A fluorescence microscope that weighs just 1.9 g and incorporates all optical components (LED, image sensor, filters, and microlenses) in a 2.4 cm3 housing has demonstrated advantages over previous approaches and facilitated neurology discoveries in living mice. Because all components of the miniature microscope are batch-fabricated, the unit is economical. And because it doesn’t require optical realignment when transported, it is easily portable.1
Compared with fiberoptic technology, the unit offers a ~700% greater field of view and ~500% greater transfer efficiency of fluorescence between the specimen and image detection planes, the researchers claim. It attaches by floppy tether to the head of a freely moving adult mouse; the fine electrical wires—which carry power, control signals, and data—allow flexibility instead of exerting torque as optical fibers do.
Researchers at Stanford University (Stanford, CA) developed the device and tested it in a range of applications, including the visualization of cerebellar microcirculation in active mice, wherein it demonstrated sensitivity and image quality sufficient to track erythrocyte speeds and capillary diameters with two-second time resolution. Motion artifacts were typically <1 µm, even during running—substantially less than during two-photon microscopy in head-fixed behaving mice, the team reports. Contrary to the researchers’ expectations, their work indicates that capillaries separated by only tens of micrometers are controlled nonuniformly, and that a subset of vessels appears to dominate bulk effects.
In what may be the first analysis of higher-order correlations in cell dynamics in freely behaving mice, the device also enabled the team to track Ca2+ spiking in more than 200 individual cerebellar Purkinje neurons at 46 Hz—compared with the ability of two-photon microscopy, which has enabled tracking of about 100 Purkinje neurons at less than 12 Hz.
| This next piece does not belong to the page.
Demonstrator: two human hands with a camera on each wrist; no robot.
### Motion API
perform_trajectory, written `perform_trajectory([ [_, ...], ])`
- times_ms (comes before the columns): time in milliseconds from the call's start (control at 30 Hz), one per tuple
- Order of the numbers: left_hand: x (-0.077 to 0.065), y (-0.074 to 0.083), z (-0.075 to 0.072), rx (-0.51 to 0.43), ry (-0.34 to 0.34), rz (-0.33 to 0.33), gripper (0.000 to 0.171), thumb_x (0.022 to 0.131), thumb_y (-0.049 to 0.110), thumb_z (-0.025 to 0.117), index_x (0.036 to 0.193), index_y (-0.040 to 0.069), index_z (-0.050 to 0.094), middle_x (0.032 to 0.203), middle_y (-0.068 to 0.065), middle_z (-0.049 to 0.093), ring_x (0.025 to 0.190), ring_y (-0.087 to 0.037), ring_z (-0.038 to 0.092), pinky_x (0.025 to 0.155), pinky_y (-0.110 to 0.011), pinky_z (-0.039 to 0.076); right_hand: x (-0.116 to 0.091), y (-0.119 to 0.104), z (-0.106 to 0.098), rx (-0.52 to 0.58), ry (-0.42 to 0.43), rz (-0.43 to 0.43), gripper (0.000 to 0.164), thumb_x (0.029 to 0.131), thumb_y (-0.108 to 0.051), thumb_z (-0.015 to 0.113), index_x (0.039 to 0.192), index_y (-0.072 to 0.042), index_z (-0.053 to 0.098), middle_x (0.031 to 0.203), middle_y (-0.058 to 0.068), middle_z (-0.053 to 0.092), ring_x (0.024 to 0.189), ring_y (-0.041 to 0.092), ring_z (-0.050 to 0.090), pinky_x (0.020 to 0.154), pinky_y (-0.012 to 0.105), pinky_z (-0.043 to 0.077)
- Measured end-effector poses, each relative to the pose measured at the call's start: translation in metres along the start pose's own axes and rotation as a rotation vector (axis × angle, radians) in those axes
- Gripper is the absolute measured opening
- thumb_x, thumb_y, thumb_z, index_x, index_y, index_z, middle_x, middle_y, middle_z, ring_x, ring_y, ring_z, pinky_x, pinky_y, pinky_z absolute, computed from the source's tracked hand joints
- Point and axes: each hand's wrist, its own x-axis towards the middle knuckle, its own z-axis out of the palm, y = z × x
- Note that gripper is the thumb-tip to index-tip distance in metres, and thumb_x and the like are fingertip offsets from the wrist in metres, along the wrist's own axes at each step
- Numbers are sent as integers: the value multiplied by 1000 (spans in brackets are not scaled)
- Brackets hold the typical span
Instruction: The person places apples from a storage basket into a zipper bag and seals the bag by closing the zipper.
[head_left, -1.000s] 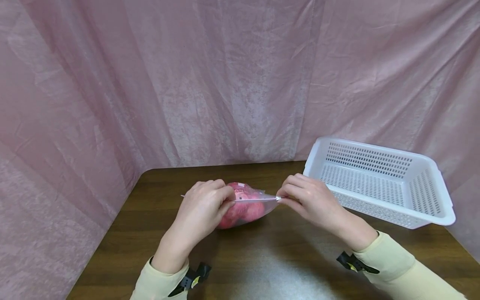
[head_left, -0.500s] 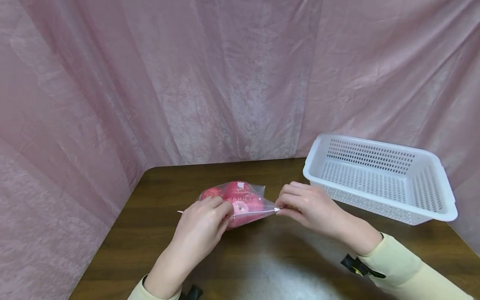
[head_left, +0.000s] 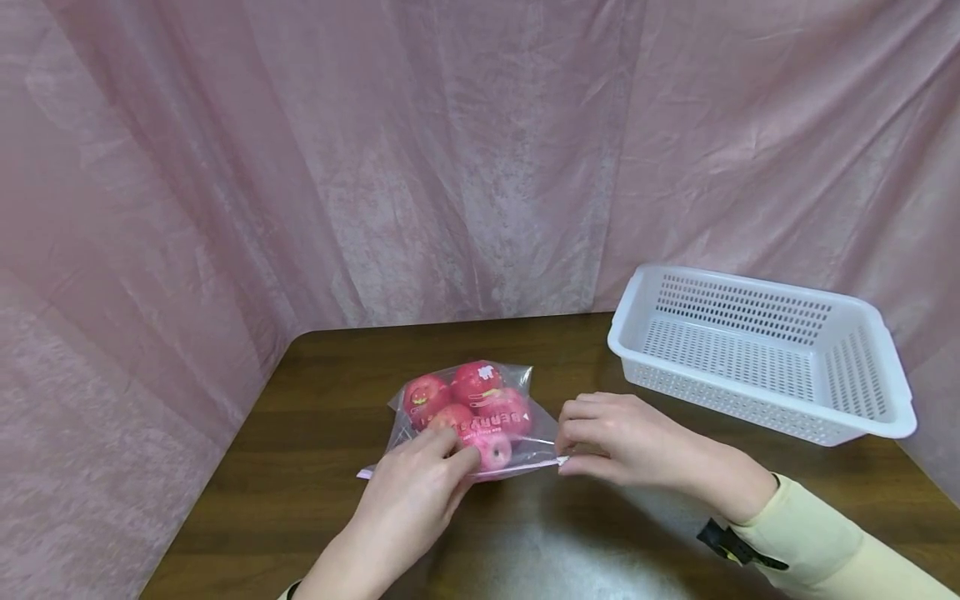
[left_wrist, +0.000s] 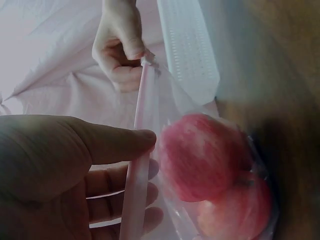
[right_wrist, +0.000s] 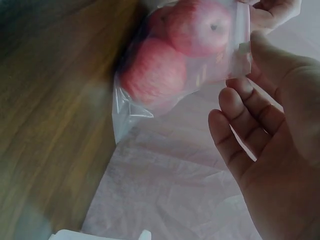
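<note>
A clear slider zip bag [head_left: 534, 433] with printed lettering lies on the table, its mouth edge toward me. Inside are several red apples [head_left: 477, 382]. My left hand [head_left: 412, 496] pinches the mouth strip left of its middle; in the left wrist view the thumb lies on the near face of the strip, with the fingers behind it. At the strip's right end, my right hand [head_left: 626, 437] pinches the white corner with thumb and index finger. The other fingers of that hand are loosely bent in the right wrist view.
A white perforated plastic basket [head_left: 757, 358] stands at the back right of the brown wooden table [head_left: 247, 500], with no contents showing. Pink cloth [head_left: 450, 167] hangs behind the table and along its left side.
Both hands have lowered the bag's mouth toward me. The bag has turned from edge-on to lying flatter, so more apples and the lettering show. Both hands keep their places along the strip.
</note>
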Motion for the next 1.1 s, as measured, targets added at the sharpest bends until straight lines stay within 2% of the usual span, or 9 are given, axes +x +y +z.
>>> perform_trajectory([
  [167,-6,4,3,-14,-59,-2,27,85,18,96,91,21,70,89,4,57,80,-18,56,66,-34,51,4,-4,5,6,-24,90,17,100,-41,81,106,-26,77,102,-15,66,90,4,60,77,27,53],
  [267,-9,3,2,-53,-120,-15,25,87,24,95,97,22,72,94,5,59,85,-17,58,71,-35,54,10,-6,9,-3,-57,169,21,100,-40,82,113,-24,78,111,-13,69,99,6,64,81,31,56],
  [400,-10,-3,1,-135,-175,-73,23,93,33,90,108,24,76,109,8,64,100,-17,64,84,-39,58,18,-6,15,10,-128,244,43,102,-42,79,138,-19,75,139,-3,70,127,17,64,100,43,58],
  [500,-9,-9,3,-172,-181,-136,34,97,33,87,128,20,77,133,0,68,122,-25,66,99,-50,58,24,-6,23,24,-199,272,63,105,-46,74,159,-16,61,161,7,57,149,29,53,115,55,48],
  [600,-10,-12,8,-186,-206,-198,55,102,34,81,151,14,67,158,-15,57,146,-40,55,111,-65,50,28,-6,31,37,-268,295,73,107,-50,68,169,-16,47,173,12,42,160,37,38,124,60,37],
  [733,-13,-13,16,-210,-318,-287,70,108,46,69,168,14,49,173,-21,38,160,-48,33,117,-73,38,29,-5,42,55,-324,321,77,109,-53,63,173,-17,39,177,13,34,164,38,28,127,61,30],
  [833,-15,-12,23,-221,-404,-337,76,109,55,62,172,17,41,178,-19,30,164,-48,24,122,-74,29,27,-6,48,64,-350,322,78,110,-54,61,173,-16,37,178,13,32,165,36,27,127,62,29],
  [900,-16,-12,27,-211,-435,-354,78,108,58,60,173,18,40,178,-18,29,164,-49,21,124,-75,24,25,-7,51,59,-359,321,78,110,-54,60,173,-16,37,179,14,30,165,36,27,127,63,29],
  [1100,-18,-13,35,-163,-450,-358,79,108,59,61,173,19,40,180,-17,27,164,-50,19,124,-76,21,21,-15,59,4,-318,291,80,108,-56,63,171,-12,42,179,17,29,163,40,30,125,62,33],
])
The researchers also demonstrated the device’s capabilities in fluorescent cell counting, and detecting tuberculosis bacteria in fluorescence assays. Further, they suggest usefulness in microscope arrays for high-throughput screens (current approaches do not involve imaging), imaging within instruments such as incubators, or combinations with other integrated components such as microfluidic or gene chips.
1. K.K. Ghosh et al., Nat. Meth. 8, 871–878 (2011).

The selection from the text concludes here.